Crown and Canvas is just a small business...Jake does all the coffee selection, cupping, roasting packing and distribution, plus all the website and marketing stuff and his Dad does the accounts. I know just how much work Jake has on his hands and at times I imagine it is exhausting, difficult to take a holiday too!

2 things made a big difference in becoming successful.



Keeping everything in house, exhausting, but it made the business agile and able to react quickly when the world changed


The CFUK community, which helped greatly with revenue and also the valuable feedback and engagement with the end customer


I asked Jake about future plans

Currently I'm working on a number of things, and though my focus is still aimed at working with more wholesale accounts, I'm also working on a cafe buildout project inside our roastery, so a few days a week people can come in, have a coffee and a cake and see our roastery in full, nothing hidden behind smoke and mirrors, though that wont be until the new year I imagine!

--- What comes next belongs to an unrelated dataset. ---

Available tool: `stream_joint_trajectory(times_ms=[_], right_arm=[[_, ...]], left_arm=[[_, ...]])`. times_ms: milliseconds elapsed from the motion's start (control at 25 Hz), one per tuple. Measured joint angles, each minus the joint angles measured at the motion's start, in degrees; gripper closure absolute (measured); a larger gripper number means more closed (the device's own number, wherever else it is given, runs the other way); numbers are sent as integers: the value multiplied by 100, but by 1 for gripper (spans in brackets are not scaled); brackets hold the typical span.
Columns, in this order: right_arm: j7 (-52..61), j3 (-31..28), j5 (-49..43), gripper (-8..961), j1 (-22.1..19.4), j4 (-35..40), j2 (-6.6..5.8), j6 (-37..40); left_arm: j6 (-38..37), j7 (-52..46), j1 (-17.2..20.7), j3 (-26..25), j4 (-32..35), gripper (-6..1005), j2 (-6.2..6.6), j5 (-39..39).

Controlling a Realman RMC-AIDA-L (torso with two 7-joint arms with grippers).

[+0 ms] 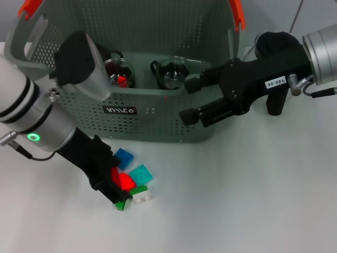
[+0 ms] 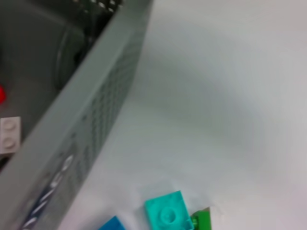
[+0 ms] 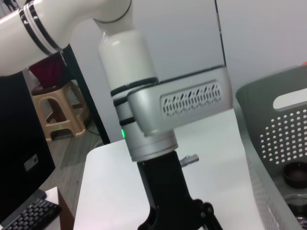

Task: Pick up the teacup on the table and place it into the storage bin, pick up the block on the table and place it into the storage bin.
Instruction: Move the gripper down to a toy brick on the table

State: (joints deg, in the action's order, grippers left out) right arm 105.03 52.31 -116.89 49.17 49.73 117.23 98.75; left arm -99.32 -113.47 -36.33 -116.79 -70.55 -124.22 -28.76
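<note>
Left gripper (image 1: 117, 191) down among the blocks on the table (image 1: 237, 200), closed around the red block (image 1: 125, 182), just before the storage bin (image 1: 158, 124). Two teacups (image 1: 171, 73) inside the bin. Right gripper (image 1: 188, 100) spread open at the bin's front rim, holding nothing.

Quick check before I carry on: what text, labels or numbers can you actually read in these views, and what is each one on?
"140-06", roughly: small white sticker on the right arm's black wrist, seen upside down, last digits uncertain.
White lettering on the black label on the storage bin front: upside down, too blurred to read.
Nothing else legible.
</note>
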Motion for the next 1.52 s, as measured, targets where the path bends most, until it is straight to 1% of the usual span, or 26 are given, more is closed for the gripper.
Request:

Other than that I'm hoping to hold some events at our roastery (once the fit out is completed) I'd love some more light hearted events, Latte art throwdowns - Social evenings with coffee - CFUK Community cuppings etc. Hoping to kick off the next year with a lot more in our back pocket than we did this last!

I'd love to see some of these events happen, and for people close enough, I think they would be great fun. I'd love to go myself if someone in my area can give me a lift....the problems with an electric car and long distances.

I sure Jakes positive experience with the CFUK community will help him in with the wholesale market as well, and he is able to supply many of the speciality cafés that have sprung up and continue to spring up.

Happy 2nd Birthday Crown & Canvas


----------